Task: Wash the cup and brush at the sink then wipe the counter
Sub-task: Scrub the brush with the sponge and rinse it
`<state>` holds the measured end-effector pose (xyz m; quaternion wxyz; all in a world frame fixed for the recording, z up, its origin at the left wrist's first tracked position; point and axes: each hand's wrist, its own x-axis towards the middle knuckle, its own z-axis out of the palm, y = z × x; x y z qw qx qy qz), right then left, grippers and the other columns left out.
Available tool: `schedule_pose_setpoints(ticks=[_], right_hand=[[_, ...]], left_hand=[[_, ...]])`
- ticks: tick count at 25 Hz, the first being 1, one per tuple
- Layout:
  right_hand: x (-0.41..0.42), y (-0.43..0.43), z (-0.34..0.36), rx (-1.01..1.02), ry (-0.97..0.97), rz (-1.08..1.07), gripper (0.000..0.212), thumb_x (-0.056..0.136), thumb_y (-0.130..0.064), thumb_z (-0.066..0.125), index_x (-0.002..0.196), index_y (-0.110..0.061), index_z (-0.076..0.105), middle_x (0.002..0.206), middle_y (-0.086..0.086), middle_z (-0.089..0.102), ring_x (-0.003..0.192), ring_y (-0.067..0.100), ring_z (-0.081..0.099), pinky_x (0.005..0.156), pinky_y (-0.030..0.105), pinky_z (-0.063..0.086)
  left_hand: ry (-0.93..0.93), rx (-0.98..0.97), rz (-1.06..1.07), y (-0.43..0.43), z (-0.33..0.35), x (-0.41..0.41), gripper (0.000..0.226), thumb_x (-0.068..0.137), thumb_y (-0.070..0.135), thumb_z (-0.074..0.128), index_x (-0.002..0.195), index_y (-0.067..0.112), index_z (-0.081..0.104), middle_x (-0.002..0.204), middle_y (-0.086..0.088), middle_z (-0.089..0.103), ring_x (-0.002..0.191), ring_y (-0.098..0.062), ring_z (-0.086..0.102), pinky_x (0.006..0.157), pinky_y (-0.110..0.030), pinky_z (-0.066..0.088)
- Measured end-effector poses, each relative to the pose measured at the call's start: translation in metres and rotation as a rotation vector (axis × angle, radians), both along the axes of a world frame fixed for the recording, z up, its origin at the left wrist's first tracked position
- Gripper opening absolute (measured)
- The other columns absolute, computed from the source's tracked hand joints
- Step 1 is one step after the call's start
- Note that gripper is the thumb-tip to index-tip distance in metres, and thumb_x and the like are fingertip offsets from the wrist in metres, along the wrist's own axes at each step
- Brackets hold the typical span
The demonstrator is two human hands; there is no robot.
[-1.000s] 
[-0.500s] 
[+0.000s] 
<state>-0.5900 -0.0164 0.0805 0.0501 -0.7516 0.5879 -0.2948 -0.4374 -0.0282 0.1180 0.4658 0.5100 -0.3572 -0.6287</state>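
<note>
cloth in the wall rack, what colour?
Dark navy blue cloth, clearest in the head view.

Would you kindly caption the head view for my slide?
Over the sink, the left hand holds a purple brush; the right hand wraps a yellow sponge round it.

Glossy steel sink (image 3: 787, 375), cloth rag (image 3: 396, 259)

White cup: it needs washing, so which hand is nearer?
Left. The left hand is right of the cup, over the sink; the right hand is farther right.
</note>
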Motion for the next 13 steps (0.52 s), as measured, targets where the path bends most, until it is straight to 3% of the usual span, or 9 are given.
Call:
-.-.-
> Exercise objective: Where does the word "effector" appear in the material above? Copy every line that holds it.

> Output of the task:
`<state>` holds the measured end-effector pose (xyz m; quaternion wxyz; all in a world frame fixed for the recording, z up, its origin at the left wrist's first tracked position; point and axes: each hand's wrist, its own x-axis towards the middle knuckle, its own z-axis out of the palm, y = z × x; x y z qw qx qy qz), right then left, grippers and the other columns left out.
- Measured end-effector poses, each relative to the pose measured at the call's start: translation in metres and rotation as a rotation vector (axis × angle, radians), both along the axes of a world frame fixed for the recording, z up, its origin at the left wrist's first tracked position

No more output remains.